## AIM OF THE TASK
Copy the listing verbatim, excluding any images found in it.
----- PROVIDED DATA
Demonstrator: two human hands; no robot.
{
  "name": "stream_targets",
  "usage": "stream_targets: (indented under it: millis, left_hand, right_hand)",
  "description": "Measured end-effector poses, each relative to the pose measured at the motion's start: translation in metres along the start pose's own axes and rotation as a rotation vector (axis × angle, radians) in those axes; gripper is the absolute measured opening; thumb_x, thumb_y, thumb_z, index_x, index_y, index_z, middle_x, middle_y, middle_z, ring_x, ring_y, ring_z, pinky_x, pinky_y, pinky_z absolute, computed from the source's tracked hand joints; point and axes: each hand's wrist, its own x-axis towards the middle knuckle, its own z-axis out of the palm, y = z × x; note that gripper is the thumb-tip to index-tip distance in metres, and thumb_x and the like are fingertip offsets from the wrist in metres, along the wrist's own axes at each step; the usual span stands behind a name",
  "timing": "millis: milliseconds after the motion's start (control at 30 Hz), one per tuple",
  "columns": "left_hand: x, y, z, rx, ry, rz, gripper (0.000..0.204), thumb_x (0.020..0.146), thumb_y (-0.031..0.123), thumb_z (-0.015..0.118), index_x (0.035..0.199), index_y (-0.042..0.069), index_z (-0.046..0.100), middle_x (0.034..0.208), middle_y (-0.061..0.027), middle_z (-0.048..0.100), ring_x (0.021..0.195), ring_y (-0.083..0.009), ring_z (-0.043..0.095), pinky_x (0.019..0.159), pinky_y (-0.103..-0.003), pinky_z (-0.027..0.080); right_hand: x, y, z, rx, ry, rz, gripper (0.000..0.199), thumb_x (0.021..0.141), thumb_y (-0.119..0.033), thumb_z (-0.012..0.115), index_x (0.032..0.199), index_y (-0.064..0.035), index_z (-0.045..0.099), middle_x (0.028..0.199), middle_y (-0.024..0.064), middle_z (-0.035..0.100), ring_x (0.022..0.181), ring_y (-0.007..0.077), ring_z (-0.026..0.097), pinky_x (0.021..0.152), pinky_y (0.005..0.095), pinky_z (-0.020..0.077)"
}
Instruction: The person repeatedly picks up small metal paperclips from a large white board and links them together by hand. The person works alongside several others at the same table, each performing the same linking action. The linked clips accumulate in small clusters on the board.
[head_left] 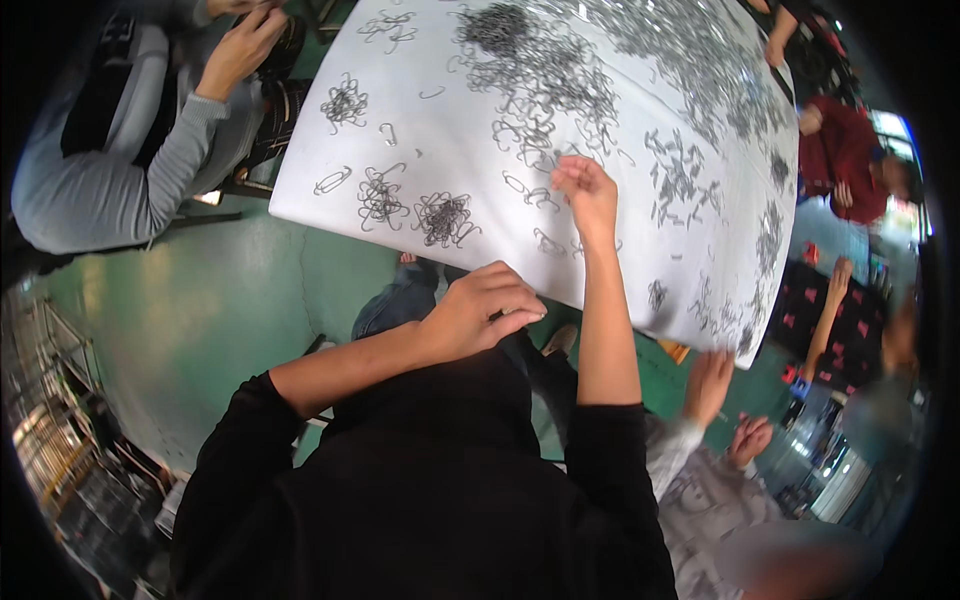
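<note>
My left hand (487, 308) is held in front of my body by the table's near edge. Its fingers curl down to the thumb; whatever they hold, if anything, is too small to make out. Over the white table (340, 210), my right hand (588, 192) has its fingertips pinched together, slightly blurred. Beside those fingertips lie a few loose bent wire hooks (528, 188), dark and thin. A large heap of wire hooks (497, 30) spreads beyond my right hand. Nearer my left hand, a small dense pile of hooks (441, 219) sits close to the table edge.
A person in a grey sleeve (185, 150) sits at the left. At the right edge, a neighbour's hand (708, 385) reaches to the table. Short dark pieces (682, 180) lie scattered right of my arm. A person in dark red (840, 160) is at the far right.
</note>
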Motion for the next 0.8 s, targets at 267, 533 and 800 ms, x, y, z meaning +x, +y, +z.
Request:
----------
## ANSWER SECTION
Demonstrator: two human hands; no robot.
{
  "name": "stream_targets",
  "usage": "stream_targets: (indented under it: millis, left_hand, right_hand)",
  "description": "Measured end-effector poses, each relative to the pose measured at the motion's start: translation in metres along the start pose's own axes and rotation as a rotation vector (axis × angle, radians) in those axes; gripper is the absolute measured opening; thumb_x, thumb_y, thumb_z, index_x, index_y, index_z, middle_x, middle_y, middle_z, ring_x, ring_y, ring_z, pinky_x, pinky_y, pinky_z absolute, computed from the source's tracked hand joints; point and axes: each hand's wrist, its own x-axis towards the middle knuckle, its own z-axis out of the palm, y = z × x; note that gripper is the thumb-tip to index-tip distance in metres, and thumb_x and the like are fingertip offsets from the wrist in metres, along the wrist's own axes at each step; the usual span stands behind a name",
  "timing": "millis: milliseconds after the motion's start (control at 30 Hz), one per tuple",
  "columns": "left_hand: x, y, z, rx, ry, rz, gripper (0.000..0.204), thumb_x (0.020..0.146), thumb_y (-0.031..0.123), thumb_z (-0.015..0.118), index_x (0.035..0.199), index_y (-0.042..0.069), index_z (-0.046..0.100), middle_x (0.034..0.208), middle_y (-0.061..0.027), middle_z (-0.048..0.100), ring_x (0.021..0.195), ring_y (-0.083..0.009), ring_z (-0.043..0.095), pinky_x (0.019..0.159), pinky_y (-0.103..-0.003), pinky_z (-0.027..0.080); right_hand: x, y, z, rx, ry, rz, gripper (0.000..0.199), thumb_x (0.021..0.141), thumb_y (-0.119..0.033), thumb_z (-0.012..0.115), index_x (0.032..0.199), index_y (-0.064..0.035), index_z (-0.045..0.099), middle_x (0.028..0.199), middle_y (-0.024..0.064), middle_z (-0.035..0.100), ring_x (0.022..0.181), ring_y (-0.007..0.077), ring_z (-0.026..0.097), pinky_x (0.021..0.152), pinky_y (0.005..0.095), pinky_z (-0.020..0.077)"
}
Instruction: The person repeatedly picks up small metal paperclips from a large white board and links them together by hand. The person works alongside several others at the same table, each performing the same linking action. The linked clips accumulate in small clusters on the board.
[head_left] 
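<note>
My left hand (487, 308) is held in front of my body by the table's near edge. Its fingers curl down to the thumb; whatever they hold, if anything, is too small to make out. Over the white table (340, 210), my right hand (588, 192) has its fingertips pinched together, slightly blurred. Beside those fingertips lie a few loose bent wire hooks (528, 188), dark and thin. A large heap of wire hooks (497, 30) spreads beyond my right hand. Nearer my left hand, a small dense pile of hooks (441, 219) sits close to the table edge.
A person in a grey sleeve (185, 150) sits at the left. At the right edge, a neighbour's hand (708, 385) reaches to the table. Short dark pieces (682, 180) lie scattered right of my arm. A person in dark red (840, 160) is at the far right.
</note>
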Motion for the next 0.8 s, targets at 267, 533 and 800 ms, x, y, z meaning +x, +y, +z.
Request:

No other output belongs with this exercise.